“It’s much more a marathon than a sprint,” he said. “We like what we’ve seen from Netflix… but it’s going to be really hard for them to corner the market or get a monopoly” because the barriers to entry in SVOD are lower than they’ve been in traditional media.
Disney cut a deal with Netflix in December 2012, under which the Internet video company will obtain exclusive access to new and catalog titles in the pay TV window in the U.S. after Disney’s pact with Starz expires at the end of 2015. Netflix will pay Disney $200 million to $300 million annually for the streaming rights, according to analyst estimates.
But Disney is willing to work with other Internet TV providers, Iger said. Asked about services being developed by Intel Media and Sony to challenge traditional pay TV providers, he said Disney has been “platform agnostic for years… We’re completely open to selling our product to them.”
“We’ve taken the position that we’re better off being first or near first offering content to these platforms,” he said.
Netflix had 29.8 million U.S. streaming subscribers as of June 30, and 7.8 million internationally.
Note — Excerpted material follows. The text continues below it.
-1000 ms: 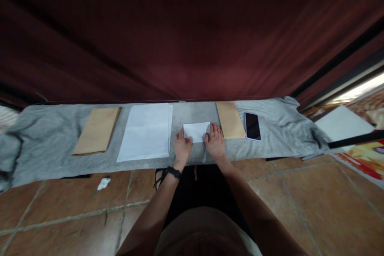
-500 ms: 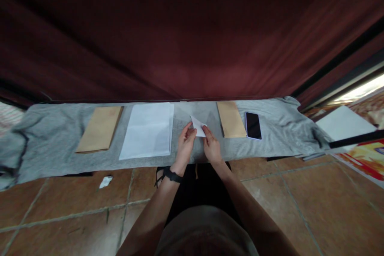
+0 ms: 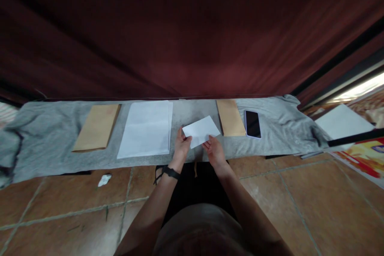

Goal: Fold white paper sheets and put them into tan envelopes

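Note:
Between my hands is a folded sheet of white paper [image 3: 201, 130], tilted and raised a little above the grey cloth. My left hand [image 3: 181, 146] pinches its left end, thumb on top. At the lower right edge my right hand [image 3: 215, 150] grips it with thumb above and fingers tucked below. To the left lies a stack of white paper sheets [image 3: 145, 128]. A pile of brown envelopes [image 3: 231, 118] rests just right of my right hand.
Grey cloth [image 3: 192, 108] covers the long narrow surface. Another pile of brown envelopes [image 3: 97, 127] lies at the far left, and a phone [image 3: 253, 124] on the right. A dark red curtain [image 3: 180, 48] hangs behind. A crumpled white scrap [image 3: 104, 180] is on the tiled floor.
The paper has turned from a narrow, angled shape to a broad flat face toward me. My hands have moved slightly apart, holding its two sides.

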Demonstrator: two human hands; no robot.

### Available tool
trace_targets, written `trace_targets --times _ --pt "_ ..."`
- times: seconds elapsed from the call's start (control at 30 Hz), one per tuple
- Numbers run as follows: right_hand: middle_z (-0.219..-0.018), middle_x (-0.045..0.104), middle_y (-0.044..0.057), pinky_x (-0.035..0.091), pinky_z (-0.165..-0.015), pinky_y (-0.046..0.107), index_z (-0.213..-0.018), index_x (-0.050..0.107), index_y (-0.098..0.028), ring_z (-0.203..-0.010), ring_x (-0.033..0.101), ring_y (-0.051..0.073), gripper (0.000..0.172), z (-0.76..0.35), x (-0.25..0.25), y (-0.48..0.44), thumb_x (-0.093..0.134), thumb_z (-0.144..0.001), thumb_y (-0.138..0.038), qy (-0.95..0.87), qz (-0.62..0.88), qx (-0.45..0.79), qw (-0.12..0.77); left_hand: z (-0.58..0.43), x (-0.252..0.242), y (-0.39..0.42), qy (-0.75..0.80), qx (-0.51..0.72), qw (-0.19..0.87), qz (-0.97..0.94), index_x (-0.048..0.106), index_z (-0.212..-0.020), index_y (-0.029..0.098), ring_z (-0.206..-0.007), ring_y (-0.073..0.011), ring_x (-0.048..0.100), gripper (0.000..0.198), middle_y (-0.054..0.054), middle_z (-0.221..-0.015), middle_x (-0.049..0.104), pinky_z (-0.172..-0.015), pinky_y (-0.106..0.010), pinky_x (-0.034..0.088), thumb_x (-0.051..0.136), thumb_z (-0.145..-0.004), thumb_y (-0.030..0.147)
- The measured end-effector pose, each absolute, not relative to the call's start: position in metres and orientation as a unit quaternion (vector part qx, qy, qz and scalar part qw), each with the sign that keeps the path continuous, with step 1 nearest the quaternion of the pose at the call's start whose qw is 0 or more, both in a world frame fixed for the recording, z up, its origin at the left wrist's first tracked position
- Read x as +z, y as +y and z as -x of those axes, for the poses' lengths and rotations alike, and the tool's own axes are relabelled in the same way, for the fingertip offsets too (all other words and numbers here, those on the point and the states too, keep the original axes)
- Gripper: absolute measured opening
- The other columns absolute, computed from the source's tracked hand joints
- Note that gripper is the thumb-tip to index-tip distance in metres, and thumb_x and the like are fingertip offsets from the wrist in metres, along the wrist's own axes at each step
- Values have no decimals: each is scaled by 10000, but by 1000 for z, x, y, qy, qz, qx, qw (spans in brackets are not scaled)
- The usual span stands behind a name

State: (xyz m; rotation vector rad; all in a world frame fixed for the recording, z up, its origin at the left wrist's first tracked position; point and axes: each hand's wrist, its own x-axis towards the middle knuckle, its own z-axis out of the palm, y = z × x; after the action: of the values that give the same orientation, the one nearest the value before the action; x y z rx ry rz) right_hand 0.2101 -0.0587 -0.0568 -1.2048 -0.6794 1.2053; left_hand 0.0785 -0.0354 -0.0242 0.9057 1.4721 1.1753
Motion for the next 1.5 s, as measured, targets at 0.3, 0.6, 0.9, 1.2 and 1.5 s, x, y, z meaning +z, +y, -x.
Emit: trace_targets --times 0.3,0.6,0.9,1.2,1.5 --pt "-1295 635 155 536 -983 469 -1332 540 -162 -1178 627 261 460 -250 -63 -70 443 -927 -356 -439 639 334 536 -46 -33 -22 670 322 369 -558 273 -1573 129 -855 -234 705 813 -86 -981 739 -894 -405 555 567 -815 107" --pt "-1552 456 110 330 -1206 439 -1474 478 -156 -1451 394 215 474 -235 -48 -62 370 -1034 -293 -776 562 116 261 -45 -27 -14 678 222 301 -633 225 -1594 154 -909 -278 719 830 -127 -1074 733 -877 -389 552 540 -828 102" --pt "-1590 380 112 254 -1218 474 -1538 380 -143 -1468 367 252 524 -225 -58 -57 355 -1055 -346 -773 603 59 191 -55 -20 -28 714 186 172 -653 355 -1541 151 -1066 -314 681 641 -177 -1230 671 -952 -431 528 490 -915 181" --pt "-1627 302 118 209 -1232 481 -1578 293 -143 -1498 300 261 629 -229 -55 -59 400 -959 -176 -793 588 62 148 -105 -35 -49 543 213 162 -796 323 -1545 133 -1517 -256 262 580 -149 -1598 372 -1237 -480 248 354 -1027 392" --pt "-1631 289 130 174 -1231 521 -1571 309 -130 -1505 274 290 582 -227 -53 -59 349 -998 -220 -788 596 53 143 -102 -44 -50 553 190 136 -800 313 -1548 66 -1531 -260 218 637 -175 -1611 329 -1257 -471 199 375 -1020 417"
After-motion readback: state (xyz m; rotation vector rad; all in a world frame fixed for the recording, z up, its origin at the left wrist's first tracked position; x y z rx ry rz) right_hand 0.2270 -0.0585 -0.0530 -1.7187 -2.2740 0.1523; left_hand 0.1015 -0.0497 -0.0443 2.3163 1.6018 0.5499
The company expects continued growth but faces mounting competition from Amazon.com, which has bulked up its content lineup and like Netflix is producing original series.
As far as how Netflix is affecting Disney’s TV biz, Iger said the company has not seen evidence of consumers dropping pay TV service “because they can watch hundreds and hundreds of hours on Netflix.” That said, the Mouse House topper reiterated his position that TV Everywhere extensions — such as WatchESPN and WatchABC apps — that let cable and satellite TV subscribers watch programming outside the home are critical to reinforce the value of the traditional linear bundle.
“The most dramatic change I’ve seen in the media business is the growth of smart mobile devices,” Iger said.
Also during the session, Iger said that Disney does not see any potential acquisitions the size of Lucasfilm or Pixar on the horizon.